Goal of the exercise: Using the entries below, write out the line with "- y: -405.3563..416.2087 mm", the line with "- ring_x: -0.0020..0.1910", and every line in between, exactly as each is written.

Records shown:

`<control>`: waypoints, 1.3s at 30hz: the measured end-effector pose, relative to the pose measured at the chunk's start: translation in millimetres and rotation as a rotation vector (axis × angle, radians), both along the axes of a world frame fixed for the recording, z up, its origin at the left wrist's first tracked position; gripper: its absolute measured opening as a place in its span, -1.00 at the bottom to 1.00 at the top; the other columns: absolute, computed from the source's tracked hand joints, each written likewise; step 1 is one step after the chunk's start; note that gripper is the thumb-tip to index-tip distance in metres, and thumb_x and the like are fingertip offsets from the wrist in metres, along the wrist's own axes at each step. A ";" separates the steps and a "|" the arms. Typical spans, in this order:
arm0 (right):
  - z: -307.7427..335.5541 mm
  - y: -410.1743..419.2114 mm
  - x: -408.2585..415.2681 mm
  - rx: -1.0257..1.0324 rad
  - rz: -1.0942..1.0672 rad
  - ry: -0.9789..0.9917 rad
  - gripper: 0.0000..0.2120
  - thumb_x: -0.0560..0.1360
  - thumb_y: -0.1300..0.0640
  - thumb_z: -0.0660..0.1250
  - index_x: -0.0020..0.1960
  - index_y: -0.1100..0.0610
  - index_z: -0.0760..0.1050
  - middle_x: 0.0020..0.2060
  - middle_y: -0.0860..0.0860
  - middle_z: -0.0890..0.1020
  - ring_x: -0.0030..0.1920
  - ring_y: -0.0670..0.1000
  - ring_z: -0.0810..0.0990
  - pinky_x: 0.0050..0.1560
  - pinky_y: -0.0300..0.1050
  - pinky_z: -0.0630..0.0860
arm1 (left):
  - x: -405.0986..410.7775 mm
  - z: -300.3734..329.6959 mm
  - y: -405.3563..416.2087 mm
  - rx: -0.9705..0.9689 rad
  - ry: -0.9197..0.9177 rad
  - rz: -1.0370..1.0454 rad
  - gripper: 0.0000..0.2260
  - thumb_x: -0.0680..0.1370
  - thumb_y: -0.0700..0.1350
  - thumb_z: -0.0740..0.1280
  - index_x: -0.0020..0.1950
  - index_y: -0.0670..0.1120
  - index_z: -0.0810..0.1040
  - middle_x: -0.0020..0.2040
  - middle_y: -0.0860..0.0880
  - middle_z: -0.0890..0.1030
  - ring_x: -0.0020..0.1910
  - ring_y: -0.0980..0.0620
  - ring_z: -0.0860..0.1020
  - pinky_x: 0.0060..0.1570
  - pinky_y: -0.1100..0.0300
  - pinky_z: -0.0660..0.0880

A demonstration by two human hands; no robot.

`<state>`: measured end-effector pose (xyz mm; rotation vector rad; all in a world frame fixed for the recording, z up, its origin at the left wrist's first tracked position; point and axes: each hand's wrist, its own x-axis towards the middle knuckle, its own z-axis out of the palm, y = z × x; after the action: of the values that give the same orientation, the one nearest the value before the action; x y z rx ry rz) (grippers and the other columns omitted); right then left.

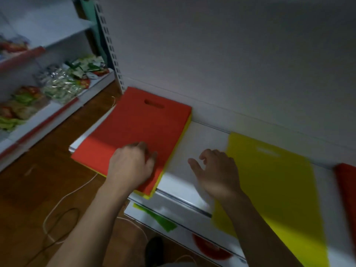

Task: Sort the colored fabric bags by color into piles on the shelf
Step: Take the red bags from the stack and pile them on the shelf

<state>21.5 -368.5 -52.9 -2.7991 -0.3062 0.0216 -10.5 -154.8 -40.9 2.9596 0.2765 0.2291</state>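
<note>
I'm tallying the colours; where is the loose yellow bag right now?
In the head view the yellow bag lies flat on the shelf, right of the right hand.

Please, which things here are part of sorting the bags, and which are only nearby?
Part of the job:
- mixed stack, red bag on top, yellow edges below, under the left hand
- yellow bag beside the right hand
- red bag at far right
- shelf

Only nearby:
- snack packets
- white cable

Packaged snacks (63, 83) fill neighbouring shelves; a cable (57, 205) crosses the floor (34, 189).
</note>
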 end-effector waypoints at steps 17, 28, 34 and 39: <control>-11.5 73.3 11.6 0.019 -0.326 0.216 -0.69 0.51 -0.21 0.24 -0.08 0.04 0.45 -0.04 0.05 0.63 0.04 0.14 0.59 -0.15 -0.11 0.39 | 30.8 -10.9 130.5 0.179 0.193 0.130 -0.51 0.54 0.25 0.20 0.15 -0.16 0.46 0.10 -0.15 0.55 0.13 -0.16 0.51 0.11 -0.02 0.41; -9.9 59.5 17.4 0.216 -0.388 0.199 -0.53 0.54 -0.16 0.26 -0.40 0.11 0.30 -0.44 -0.01 0.40 -0.10 0.20 0.57 -0.29 -0.08 0.19 | 70.1 6.1 121.2 0.012 0.562 0.045 -0.48 0.52 0.28 0.26 0.13 -0.17 0.52 0.14 -0.17 0.58 0.11 -0.15 0.56 -0.04 0.11 0.47; 9.7 9.8 -3.4 0.059 -0.436 -0.006 -0.70 0.57 -0.09 0.21 -0.22 0.09 0.36 -0.04 0.13 0.63 0.03 0.21 0.57 -0.15 -0.02 0.39 | 53.0 12.4 61.0 -0.137 0.390 -0.152 -0.69 0.57 0.10 0.26 -0.09 -0.13 0.58 0.00 -0.20 0.63 0.06 -0.21 0.58 -0.13 0.16 0.42; 29.7 -66.9 -25.3 -0.056 -0.532 -0.110 -0.71 0.58 -0.11 0.20 -0.05 0.10 0.50 0.00 0.12 0.65 0.04 0.22 0.59 -0.06 -0.01 0.46 | 39.4 16.0 -15.3 -0.123 0.241 -0.275 -0.65 0.57 0.10 0.26 -0.32 -0.09 0.42 -0.12 -0.17 0.65 -0.02 -0.21 0.60 -0.25 0.15 0.35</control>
<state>-3.8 -435.4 -23.2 -2.8485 0.4241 -0.2493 28.9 -170.1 -25.0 2.8577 -0.0875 -0.1735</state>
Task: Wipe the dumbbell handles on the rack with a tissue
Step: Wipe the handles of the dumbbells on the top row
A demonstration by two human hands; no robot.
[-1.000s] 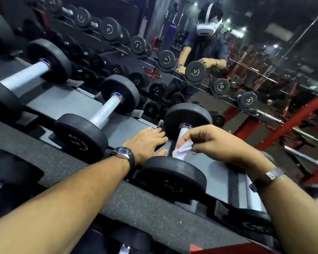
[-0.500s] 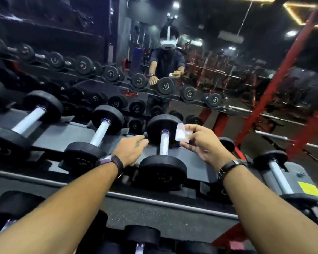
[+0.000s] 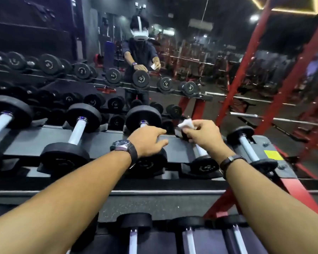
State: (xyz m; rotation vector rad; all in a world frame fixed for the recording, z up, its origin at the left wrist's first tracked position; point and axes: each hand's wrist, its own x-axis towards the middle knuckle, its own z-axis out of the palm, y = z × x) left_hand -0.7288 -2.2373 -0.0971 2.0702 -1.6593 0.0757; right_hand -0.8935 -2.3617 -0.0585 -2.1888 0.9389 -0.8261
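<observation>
Right hand (image 3: 202, 135) has its grip pinched on a crumpled white tissue (image 3: 186, 123) (soft, light, likely to tear if dragged hard), raised over a small black dumbbell's steel handle (image 3: 201, 151) on the grey rack (image 3: 103, 142). Left hand (image 3: 148, 141) rests fingers-down on the neighbouring dumbbell (image 3: 143, 118); its grip looks loose. Heavy weights should stay put; wrap tissue mid-handle.

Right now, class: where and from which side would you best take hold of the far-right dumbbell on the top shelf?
Probably grip the dumbbell by its bare silver handle, fingers coming down from above. The handle lies open between two wide black heads, which are too broad to wrap, and the rack cradles it from below.
</observation>
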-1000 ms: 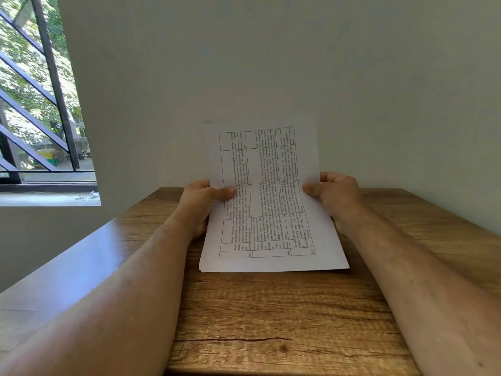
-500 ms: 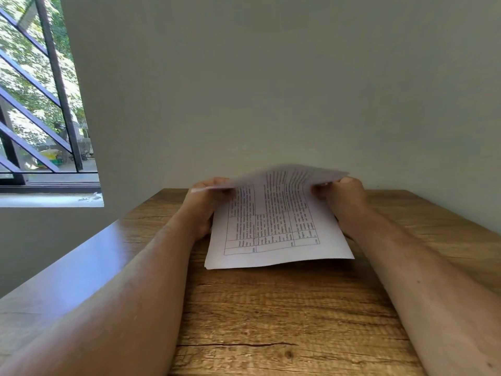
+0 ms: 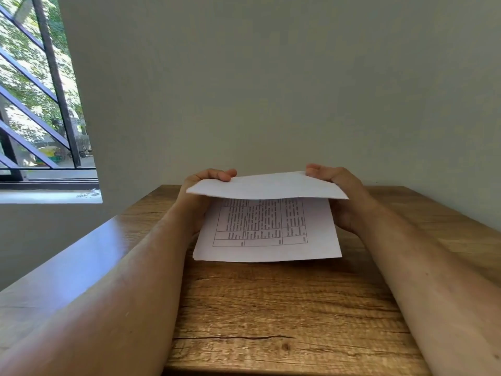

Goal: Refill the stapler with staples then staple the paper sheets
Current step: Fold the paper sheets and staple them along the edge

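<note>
From the head cam, both hands are clamped on the paper sheets [image 3: 267, 229], left hand [image 3: 202, 191] and right hand [image 3: 337, 194] pinching the far corners so the top edge folds toward the viewer. The near edge rests on the wooden table [image 3: 271, 308], probably to square up the stack. No stapler visible anywhere.
</note>
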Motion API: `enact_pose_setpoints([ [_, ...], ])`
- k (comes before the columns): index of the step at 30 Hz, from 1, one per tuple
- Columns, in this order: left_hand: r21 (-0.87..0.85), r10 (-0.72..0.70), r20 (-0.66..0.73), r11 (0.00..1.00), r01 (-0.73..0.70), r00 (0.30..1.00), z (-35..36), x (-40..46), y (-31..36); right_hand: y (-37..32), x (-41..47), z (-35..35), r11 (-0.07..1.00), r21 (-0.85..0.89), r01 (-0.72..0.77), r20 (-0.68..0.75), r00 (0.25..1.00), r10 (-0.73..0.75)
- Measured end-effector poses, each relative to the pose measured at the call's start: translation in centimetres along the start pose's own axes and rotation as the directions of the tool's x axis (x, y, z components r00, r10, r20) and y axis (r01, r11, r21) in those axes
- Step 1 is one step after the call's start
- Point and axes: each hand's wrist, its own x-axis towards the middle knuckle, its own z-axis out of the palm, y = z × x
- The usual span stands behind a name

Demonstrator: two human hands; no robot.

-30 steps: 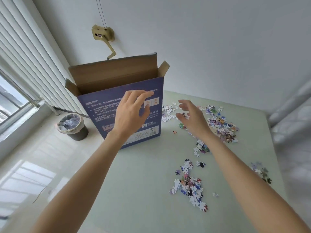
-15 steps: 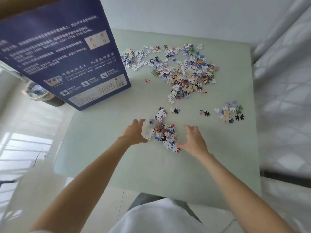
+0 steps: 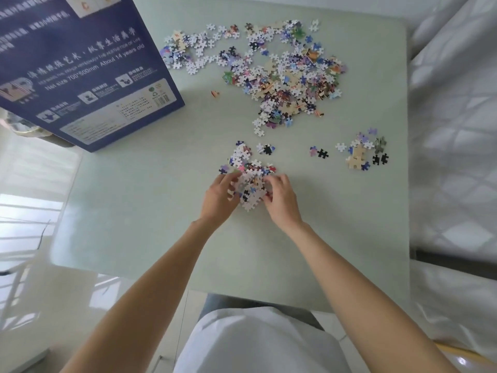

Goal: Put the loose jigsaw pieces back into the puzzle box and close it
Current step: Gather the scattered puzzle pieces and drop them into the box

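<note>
Cardboard bits, feather-light and slippery on the pale green table (image 3: pixel 150 216): the left hand (image 3: pixel 219 199) and right hand (image 3: pixel 281 201) cup the nearest pile of jigsaw pieces (image 3: pixel 250 184) from both sides, fingers curled around it. Best scooped from underneath, I'd say, or pieces spill. Puzzle box (image 3: pixel 88 74) stands at ten o'clock; the big heap (image 3: pixel 282 74) waits at one o'clock.
</note>
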Motion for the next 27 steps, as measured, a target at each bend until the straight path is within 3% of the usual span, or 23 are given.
enact_pose_setpoints([
  [1,0.009,0.023,-0.053,1.0,-0.022,0.998,-0.1,-0.2,-0.1,0.2,0.3,-0.1,0.998,-0.035,0.044,-0.068,0.997,-0.046],
  [3,0.082,0.041,-0.15,0.996,-0.029,0.988,-0.5,-1.1,-1.1,0.6,0.5,0.0,0.94,-0.213,0.267,-0.103,0.95,-0.293],
  [5,0.194,0.019,-0.136,0.981,0.008,0.991,-0.9,-1.4,-2.6,1.0,0.7,0.9,0.757,-0.357,0.547,0.126,0.831,-0.542],
  [7,0.324,-0.019,-0.004,0.946,0.019,1.0,-1.3,-1.3,-4.0,1.2,1.1,2.1,0.591,-0.403,0.699,0.355,0.715,-0.603],
  [8,0.377,-0.02,0.063,0.926,-0.006,0.998,-1.4,-0.8,-4.6,1.4,1.8,2.5,0.561,-0.422,0.712,0.407,0.702,-0.585],
  [11,0.456,0.055,0.175,0.88,-0.13,0.983,-1.6,1.2,-4.9,2.0,4.9,1.8,0.614,-0.454,0.646,0.442,0.761,-0.474],
  [15,0.462,0.116,0.238,0.86,-0.218,0.964,-1.0,5.5,-3.4,4.2,10.7,-1.4,0.725,-0.528,0.441,0.34,0.893,-0.296],
  [18,0.451,0.147,0.273,0.854,-0.261,0.951,0.0,9.3,-1.8,5.3,14.3,-3.8,0.777,-0.52,0.355,0.301,0.927,-0.222],
  [20,0.45,0.164,0.275,0.849,-0.278,0.947,0.6,11.4,-1.0,5.3,15.3,-5.0,0.843,-0.419,0.337,0.254,0.935,-0.248],
  [23,0.374,0.223,0.256,0.874,-0.309,0.94,1.1,13.4,0.4,5.2,14.5,-6.3,0.918,-0.227,0.327,0.052,0.945,-0.324],
  [27,0.249,0.262,0.148,0.923,-0.293,0.954,0.4,12.3,0.7,7.7,10.4,-7.9,0.984,-0.155,0.085,-0.283,0.951,-0.127],
])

Answer to the exercise:
  - y: -405.3563..416.2087 mm
  - rx: -0.9705..0.9689 rad
  - ry: -0.9197..0.9177 rad
  - rz: -1.0370..1.0454 rad
  - gripper: 0.0000..0.2260
  - thumb_x: -0.0680..0.1370
  - thumb_y: -0.0700..0.1350
  - thumb_z: -0.0740..0.1280
  - index_x: -0.0020..0.1950
  - index_y: -0.0670..0.1120
  - index_z: -0.0810..0.1040
  - middle_x: -0.0020..0.2040
  - middle_y: -0.0860..0.0880
  - middle_z: -0.0890..0.1030
  - ring_x: -0.0020..0.1910

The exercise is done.